▸ **WHAT THE TASK ASKS**: From first line to last, retype the data exactly.

▸ **Saved entries**:
Content starts
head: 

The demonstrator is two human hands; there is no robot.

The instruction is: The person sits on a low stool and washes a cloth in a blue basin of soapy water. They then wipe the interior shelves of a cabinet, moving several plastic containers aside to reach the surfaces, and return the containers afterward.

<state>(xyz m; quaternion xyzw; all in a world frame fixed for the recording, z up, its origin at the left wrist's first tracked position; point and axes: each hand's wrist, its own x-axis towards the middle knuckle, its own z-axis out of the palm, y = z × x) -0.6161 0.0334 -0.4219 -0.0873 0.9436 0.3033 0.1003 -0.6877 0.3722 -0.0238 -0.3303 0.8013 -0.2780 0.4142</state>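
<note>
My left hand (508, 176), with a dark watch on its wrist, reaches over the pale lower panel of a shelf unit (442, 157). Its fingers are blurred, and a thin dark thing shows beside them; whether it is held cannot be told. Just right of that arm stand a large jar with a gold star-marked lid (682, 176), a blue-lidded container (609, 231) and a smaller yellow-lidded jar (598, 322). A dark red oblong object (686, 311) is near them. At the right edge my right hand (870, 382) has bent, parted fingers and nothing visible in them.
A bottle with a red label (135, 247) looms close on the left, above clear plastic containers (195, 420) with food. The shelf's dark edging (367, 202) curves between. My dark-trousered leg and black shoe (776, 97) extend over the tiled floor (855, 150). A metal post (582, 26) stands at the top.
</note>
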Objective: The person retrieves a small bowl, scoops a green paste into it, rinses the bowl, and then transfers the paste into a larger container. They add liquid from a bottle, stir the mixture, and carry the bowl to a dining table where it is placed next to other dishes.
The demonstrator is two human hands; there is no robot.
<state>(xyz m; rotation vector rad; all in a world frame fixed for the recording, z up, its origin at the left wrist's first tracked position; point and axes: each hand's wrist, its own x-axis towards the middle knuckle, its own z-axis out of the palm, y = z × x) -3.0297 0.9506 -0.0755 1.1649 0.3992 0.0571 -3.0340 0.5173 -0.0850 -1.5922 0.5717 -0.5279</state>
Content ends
▸ **TASK SOLUTION**:
head: 

The demonstrator is two human hands; there is no robot.

The instruction is: The person sits on a low stool and washes a cloth in a blue basin of soapy water. They then wipe the interior shelves of a cabinet, moving several plastic containers aside to reach the surfaces, and return the containers afterward.

<state>(xyz m; quaternion xyzw; all in a world frame fixed for the recording, z up, its origin at the left wrist's first tracked position; point and axes: each hand's wrist, its own x-axis towards the middle knuckle, its own z-axis out of the palm, y = z × x) -0.6161 0.0334 -0.4219 -0.0873 0.9436 0.3033 0.1003 -0.6877 0.3722 -0.0238 -0.3303 0.8013 -0.2780 0.4142</state>
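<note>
My left hand (508, 176), with a dark watch on its wrist, reaches over the pale lower panel of a shelf unit (442, 157). Its fingers are blurred, and a thin dark thing shows beside them; whether it is held cannot be told. Just right of that arm stand a large jar with a gold star-marked lid (682, 176), a blue-lidded container (609, 231) and a smaller yellow-lidded jar (598, 322). A dark red oblong object (686, 311) is near them. At the right edge my right hand (870, 382) has bent, parted fingers and nothing visible in them.
A bottle with a red label (135, 247) looms close on the left, above clear plastic containers (195, 420) with food. The shelf's dark edging (367, 202) curves between. My dark-trousered leg and black shoe (776, 97) extend over the tiled floor (855, 150). A metal post (582, 26) stands at the top.
</note>
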Objective: The person retrieves a small bowl, scoops a green paste into it, rinses the bowl, and then transfers the paste into a larger container. They add liquid from a bottle, stir the mixture, and carry the bowl to a dining table where it is placed next to other dishes.
The demonstrator is two human hands; there is no robot.
<state>(xyz m; rotation vector rad; all in a world frame fixed for the recording, z up, its origin at the left wrist's first tracked position; point and axes: each hand's wrist, its own x-axis towards the middle knuckle, its own z-axis out of the palm, y = z × x) -3.0297 0.9506 -0.0755 1.1649 0.3992 0.0571 -3.0340 0.5173 -0.0850 -1.5922 0.5717 -0.5279</state>

There is no more to the output, and the exercise is done.